* _Task objective_:
Nothing should be left out: write out the whole listing exactly.

↓

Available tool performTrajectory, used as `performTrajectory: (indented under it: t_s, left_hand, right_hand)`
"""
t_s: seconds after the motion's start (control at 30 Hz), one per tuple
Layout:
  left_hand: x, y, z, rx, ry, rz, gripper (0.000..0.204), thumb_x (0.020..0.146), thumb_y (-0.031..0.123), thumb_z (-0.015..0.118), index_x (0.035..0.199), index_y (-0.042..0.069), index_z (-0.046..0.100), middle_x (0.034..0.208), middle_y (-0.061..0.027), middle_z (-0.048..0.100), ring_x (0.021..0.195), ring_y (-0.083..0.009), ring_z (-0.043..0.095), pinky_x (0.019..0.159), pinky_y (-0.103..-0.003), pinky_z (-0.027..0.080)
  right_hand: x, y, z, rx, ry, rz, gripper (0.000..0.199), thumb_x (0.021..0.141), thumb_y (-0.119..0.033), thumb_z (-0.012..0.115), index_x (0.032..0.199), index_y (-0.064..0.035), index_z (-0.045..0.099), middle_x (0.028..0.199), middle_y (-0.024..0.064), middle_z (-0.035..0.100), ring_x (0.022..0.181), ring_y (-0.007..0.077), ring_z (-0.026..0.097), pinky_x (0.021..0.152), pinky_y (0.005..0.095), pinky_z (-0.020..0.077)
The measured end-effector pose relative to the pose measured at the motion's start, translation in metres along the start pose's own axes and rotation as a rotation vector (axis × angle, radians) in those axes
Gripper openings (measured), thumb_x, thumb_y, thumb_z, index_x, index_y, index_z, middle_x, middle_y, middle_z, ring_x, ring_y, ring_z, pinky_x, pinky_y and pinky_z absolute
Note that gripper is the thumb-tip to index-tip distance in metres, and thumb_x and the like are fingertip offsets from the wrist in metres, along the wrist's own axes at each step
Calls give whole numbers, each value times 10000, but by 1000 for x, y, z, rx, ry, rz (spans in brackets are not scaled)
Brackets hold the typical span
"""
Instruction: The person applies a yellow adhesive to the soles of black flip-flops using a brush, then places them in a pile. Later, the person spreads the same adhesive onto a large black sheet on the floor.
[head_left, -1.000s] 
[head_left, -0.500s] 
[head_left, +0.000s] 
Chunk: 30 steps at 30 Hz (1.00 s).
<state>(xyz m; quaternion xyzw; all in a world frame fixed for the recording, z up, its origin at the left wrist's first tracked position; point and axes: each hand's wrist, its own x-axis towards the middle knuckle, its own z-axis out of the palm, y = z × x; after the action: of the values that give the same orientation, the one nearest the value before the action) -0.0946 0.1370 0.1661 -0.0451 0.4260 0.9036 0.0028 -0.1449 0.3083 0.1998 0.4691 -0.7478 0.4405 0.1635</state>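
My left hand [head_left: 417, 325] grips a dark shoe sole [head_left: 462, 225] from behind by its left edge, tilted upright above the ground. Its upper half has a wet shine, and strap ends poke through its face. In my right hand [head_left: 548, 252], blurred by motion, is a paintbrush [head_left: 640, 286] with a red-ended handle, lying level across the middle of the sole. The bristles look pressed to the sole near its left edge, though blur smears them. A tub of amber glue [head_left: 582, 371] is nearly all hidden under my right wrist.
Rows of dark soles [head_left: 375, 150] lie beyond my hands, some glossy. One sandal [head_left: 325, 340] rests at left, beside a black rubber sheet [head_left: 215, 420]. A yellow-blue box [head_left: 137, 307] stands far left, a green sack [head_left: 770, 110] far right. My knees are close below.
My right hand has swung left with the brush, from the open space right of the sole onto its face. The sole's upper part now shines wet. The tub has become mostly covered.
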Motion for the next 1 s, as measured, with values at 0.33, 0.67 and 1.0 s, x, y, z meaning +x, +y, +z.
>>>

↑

* _Result of the task_:
Available tool performTrajectory, used as `performTrajectory: (indented under it: t_s, left_hand, right_hand)`
"""
t_s: seconds after the motion's start (control at 30 Hz), one per tuple
Layout:
  left_hand: x, y, z, rx, ry, rz, gripper (0.000..0.204), thumb_x (0.020..0.146), thumb_y (-0.031..0.123), thumb_z (-0.015..0.118), index_x (0.035..0.199), index_y (-0.042..0.069), index_z (-0.046..0.100), middle_x (0.034..0.208), middle_y (-0.061..0.027), middle_z (-0.048..0.100), ring_x (0.021..0.195), ring_y (-0.083..0.009), ring_z (-0.043..0.095), pinky_x (0.019..0.159), pinky_y (-0.103..-0.003), pinky_z (-0.027..0.080)
  right_hand: x, y, z, rx, ry, rz, gripper (0.000..0.199), thumb_x (0.021..0.141), thumb_y (-0.119..0.033), thumb_z (-0.012..0.115), index_x (0.032..0.199), index_y (-0.064..0.035), index_z (-0.045..0.099), middle_x (0.028..0.199), middle_y (-0.024..0.064), middle_z (-0.035..0.100), ring_x (0.022..0.181), ring_y (-0.007..0.077), ring_z (-0.026..0.097), pinky_x (0.021..0.152), pinky_y (0.005..0.095), pinky_z (-0.020..0.077)
The measured end-effector pose relative to the pose measured at the motion's start, translation in metres along the start pose's own axes and rotation as a rotation vector (axis × angle, radians) in those axes
Gripper openings (measured), thumb_x, thumb_y, thumb_z, index_x, index_y, index_z, middle_x, middle_y, middle_z, ring_x, ring_y, ring_z, pinky_x, pinky_y and pinky_z absolute
Note that gripper is the thumb-tip to index-tip distance in metres, and thumb_x and the like are fingertip offsets from the wrist in metres, along the wrist's own axes at each step
Calls give whole numbers, each value times 10000, but by 1000 for x, y, z, rx, ry, rz (spans in brackets are not scaled)
Brackets hold the typical span
"""
Instruction: The person applies a yellow adhesive to the soles of black flip-flops using a brush, then places them in a pile. Later, the person spreads the same adhesive onto a large black sheet on the floor.
[head_left, -1.000s] 
[head_left, -0.500s] 
[head_left, +0.000s] 
Chunk: 30 steps at 30 Hz (1.00 s).
<state>(xyz m; quaternion xyzw; all in a world frame fixed for the recording, z up, its origin at the left wrist's first tracked position; point and axes: each hand's wrist, its own x-axis towards the middle knuckle, its own z-axis out of the palm, y = z × x; after the action: of the values that give the same orientation, the one nearest the value before the action) -0.0946 0.1370 0.1661 -0.0451 0.4260 0.9036 0.0028 -0.1449 0.3083 0.1998 0.4691 -0.7478 0.4405 0.1635</state>
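My left hand [head_left: 417, 325] grips a dark shoe sole [head_left: 462, 225] from behind by its left edge, tilted upright above the ground. Its upper half has a wet shine, and strap ends poke through its face. In my right hand [head_left: 548, 252], blurred by motion, is a paintbrush [head_left: 640, 286] with a red-ended handle, lying level across the middle of the sole. The bristles look pressed to the sole near its left edge, though blur smears them. A tub of amber glue [head_left: 582, 371] is nearly all hidden under my right wrist.
Rows of dark soles [head_left: 375, 150] lie beyond my hands, some glossy. One sandal [head_left: 325, 340] rests at left, beside a black rubber sheet [head_left: 215, 420]. A yellow-blue box [head_left: 137, 307] stands far left, a green sack [head_left: 770, 110] far right. My knees are close below.
My right hand has swung left with the brush, from the open space right of the sole onto its face. The sole's upper part now shines wet. The tub has become mostly covered.
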Motion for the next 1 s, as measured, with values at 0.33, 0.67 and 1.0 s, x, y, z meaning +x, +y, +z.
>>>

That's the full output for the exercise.